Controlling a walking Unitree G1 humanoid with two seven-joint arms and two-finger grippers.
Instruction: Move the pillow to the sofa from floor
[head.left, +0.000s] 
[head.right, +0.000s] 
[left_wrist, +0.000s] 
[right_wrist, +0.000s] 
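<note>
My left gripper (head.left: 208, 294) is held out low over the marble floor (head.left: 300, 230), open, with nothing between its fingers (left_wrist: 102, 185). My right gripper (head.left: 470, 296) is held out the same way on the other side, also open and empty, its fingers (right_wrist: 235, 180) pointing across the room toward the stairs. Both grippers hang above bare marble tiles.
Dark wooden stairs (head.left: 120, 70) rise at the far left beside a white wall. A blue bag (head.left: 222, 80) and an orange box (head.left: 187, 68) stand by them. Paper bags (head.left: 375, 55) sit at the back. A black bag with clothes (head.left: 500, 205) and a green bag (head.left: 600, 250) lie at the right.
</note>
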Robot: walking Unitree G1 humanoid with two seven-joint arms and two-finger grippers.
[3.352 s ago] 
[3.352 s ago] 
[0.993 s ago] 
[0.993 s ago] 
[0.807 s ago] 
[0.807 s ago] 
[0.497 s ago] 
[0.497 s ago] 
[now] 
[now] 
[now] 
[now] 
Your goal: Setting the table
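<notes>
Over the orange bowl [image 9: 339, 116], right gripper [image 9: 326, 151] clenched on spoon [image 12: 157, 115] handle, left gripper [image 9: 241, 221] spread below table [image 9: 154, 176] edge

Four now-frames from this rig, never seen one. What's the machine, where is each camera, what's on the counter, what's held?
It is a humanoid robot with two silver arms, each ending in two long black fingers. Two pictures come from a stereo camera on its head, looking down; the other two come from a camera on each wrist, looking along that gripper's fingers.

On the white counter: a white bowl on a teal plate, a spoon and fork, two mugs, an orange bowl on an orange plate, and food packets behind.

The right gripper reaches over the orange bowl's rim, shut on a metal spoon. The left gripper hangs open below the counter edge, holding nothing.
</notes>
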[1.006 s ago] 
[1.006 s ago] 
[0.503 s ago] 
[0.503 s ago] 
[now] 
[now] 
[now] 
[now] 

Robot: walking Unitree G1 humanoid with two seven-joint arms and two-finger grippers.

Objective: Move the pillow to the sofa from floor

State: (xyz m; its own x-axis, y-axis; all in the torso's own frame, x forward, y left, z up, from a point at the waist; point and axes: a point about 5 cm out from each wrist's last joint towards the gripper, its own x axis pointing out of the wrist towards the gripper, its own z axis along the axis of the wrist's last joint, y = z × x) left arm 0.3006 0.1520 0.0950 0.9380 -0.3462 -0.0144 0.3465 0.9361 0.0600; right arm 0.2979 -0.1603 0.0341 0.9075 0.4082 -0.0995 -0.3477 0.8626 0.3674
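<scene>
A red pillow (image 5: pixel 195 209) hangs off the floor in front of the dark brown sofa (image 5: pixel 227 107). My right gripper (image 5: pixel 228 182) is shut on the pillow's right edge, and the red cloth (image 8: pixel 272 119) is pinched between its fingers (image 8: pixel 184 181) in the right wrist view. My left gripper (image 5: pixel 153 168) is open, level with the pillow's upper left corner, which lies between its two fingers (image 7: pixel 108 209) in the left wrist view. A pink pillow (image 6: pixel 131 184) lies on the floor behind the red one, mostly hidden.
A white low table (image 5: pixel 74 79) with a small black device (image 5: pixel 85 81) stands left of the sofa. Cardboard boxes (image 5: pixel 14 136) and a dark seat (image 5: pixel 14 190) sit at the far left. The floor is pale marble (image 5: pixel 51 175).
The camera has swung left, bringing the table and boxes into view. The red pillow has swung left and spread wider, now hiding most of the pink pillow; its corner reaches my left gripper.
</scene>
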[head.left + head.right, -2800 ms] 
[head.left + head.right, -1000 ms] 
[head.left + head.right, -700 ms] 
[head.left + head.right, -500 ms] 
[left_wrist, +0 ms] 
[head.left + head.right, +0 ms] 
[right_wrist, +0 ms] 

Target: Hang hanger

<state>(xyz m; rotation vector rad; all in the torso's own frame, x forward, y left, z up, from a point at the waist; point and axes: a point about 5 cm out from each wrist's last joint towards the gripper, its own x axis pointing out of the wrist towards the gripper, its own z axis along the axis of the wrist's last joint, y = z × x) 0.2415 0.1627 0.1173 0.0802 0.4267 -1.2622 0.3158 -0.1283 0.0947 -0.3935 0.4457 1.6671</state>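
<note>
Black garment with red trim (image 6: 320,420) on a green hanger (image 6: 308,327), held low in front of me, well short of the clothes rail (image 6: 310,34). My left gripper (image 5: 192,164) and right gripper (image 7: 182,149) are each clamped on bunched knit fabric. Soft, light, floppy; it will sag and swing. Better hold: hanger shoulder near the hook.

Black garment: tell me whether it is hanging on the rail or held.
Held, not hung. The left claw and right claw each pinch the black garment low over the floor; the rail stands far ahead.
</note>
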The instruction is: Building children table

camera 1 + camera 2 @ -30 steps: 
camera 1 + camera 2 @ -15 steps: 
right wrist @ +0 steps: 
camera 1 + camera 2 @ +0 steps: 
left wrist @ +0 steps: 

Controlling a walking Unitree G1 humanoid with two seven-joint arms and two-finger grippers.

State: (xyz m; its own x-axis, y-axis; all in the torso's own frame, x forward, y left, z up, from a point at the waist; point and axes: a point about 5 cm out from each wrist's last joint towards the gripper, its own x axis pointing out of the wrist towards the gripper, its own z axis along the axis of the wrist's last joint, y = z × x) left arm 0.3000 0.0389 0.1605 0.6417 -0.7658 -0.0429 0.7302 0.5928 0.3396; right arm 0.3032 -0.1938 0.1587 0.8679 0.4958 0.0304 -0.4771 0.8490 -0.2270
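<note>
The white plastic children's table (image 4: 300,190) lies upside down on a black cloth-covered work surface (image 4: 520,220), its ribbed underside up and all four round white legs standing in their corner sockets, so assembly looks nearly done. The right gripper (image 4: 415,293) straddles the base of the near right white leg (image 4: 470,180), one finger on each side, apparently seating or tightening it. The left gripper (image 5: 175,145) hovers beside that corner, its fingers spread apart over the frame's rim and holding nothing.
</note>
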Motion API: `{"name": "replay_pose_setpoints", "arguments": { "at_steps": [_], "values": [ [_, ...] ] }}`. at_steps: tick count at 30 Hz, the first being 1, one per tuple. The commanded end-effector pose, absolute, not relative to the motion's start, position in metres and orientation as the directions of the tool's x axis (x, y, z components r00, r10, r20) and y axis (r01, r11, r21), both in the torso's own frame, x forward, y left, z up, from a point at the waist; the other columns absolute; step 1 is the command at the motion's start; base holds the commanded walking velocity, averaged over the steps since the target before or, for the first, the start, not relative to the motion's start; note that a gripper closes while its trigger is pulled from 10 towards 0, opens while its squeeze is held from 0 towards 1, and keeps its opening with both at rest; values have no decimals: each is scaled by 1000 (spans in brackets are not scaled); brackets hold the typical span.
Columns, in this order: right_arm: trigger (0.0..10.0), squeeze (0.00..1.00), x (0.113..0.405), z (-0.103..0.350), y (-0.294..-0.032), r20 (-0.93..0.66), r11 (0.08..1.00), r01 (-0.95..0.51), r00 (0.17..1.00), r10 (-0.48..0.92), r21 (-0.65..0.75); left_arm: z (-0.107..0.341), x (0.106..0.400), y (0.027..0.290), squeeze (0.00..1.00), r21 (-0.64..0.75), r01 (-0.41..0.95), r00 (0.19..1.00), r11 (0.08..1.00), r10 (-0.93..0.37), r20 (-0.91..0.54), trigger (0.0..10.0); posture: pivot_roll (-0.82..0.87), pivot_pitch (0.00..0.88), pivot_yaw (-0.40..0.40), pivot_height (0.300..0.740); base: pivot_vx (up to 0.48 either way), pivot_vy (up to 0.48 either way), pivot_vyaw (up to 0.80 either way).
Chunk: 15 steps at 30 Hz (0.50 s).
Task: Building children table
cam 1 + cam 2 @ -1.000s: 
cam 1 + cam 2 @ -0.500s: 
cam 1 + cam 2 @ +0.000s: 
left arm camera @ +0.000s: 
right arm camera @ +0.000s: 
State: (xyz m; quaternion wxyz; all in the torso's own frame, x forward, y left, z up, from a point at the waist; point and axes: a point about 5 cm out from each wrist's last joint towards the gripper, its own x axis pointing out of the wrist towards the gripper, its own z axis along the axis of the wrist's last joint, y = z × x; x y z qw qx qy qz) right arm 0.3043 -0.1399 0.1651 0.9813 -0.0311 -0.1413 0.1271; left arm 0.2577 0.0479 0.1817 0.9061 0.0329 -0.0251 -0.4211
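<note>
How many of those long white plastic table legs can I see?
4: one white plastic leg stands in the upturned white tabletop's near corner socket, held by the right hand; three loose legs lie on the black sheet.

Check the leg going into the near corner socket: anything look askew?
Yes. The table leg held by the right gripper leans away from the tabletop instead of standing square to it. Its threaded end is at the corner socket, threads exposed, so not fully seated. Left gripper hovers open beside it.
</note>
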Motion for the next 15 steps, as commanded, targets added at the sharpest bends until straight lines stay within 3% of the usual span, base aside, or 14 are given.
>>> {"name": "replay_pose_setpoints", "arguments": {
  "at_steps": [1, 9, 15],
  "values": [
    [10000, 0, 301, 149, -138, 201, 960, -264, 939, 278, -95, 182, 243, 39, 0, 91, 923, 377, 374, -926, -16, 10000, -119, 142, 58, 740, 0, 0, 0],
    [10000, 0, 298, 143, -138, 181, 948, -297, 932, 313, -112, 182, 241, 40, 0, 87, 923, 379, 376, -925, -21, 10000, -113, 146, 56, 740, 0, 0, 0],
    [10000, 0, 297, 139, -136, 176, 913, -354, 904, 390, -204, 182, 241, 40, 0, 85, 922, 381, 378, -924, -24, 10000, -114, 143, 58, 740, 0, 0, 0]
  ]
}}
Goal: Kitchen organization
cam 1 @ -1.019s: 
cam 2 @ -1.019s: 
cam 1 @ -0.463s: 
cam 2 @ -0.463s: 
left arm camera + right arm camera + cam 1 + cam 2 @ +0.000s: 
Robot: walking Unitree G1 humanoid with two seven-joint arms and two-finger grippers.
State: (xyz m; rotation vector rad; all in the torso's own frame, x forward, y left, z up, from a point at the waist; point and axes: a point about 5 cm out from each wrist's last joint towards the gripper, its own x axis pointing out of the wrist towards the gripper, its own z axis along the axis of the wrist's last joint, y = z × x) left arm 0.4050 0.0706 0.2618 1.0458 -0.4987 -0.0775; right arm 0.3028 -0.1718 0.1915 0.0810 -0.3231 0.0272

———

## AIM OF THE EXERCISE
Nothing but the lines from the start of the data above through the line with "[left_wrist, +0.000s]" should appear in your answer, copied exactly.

## WRITTEN REPLY
Controlling a walking Unitree G1 humanoid with two seven-joint arms and two-finger grippers.
Instruction: Move the pillow to the sofa from floor
[head.left, +0.000s] 
[head.right, +0.000s] 
[left_wrist, +0.000s] 

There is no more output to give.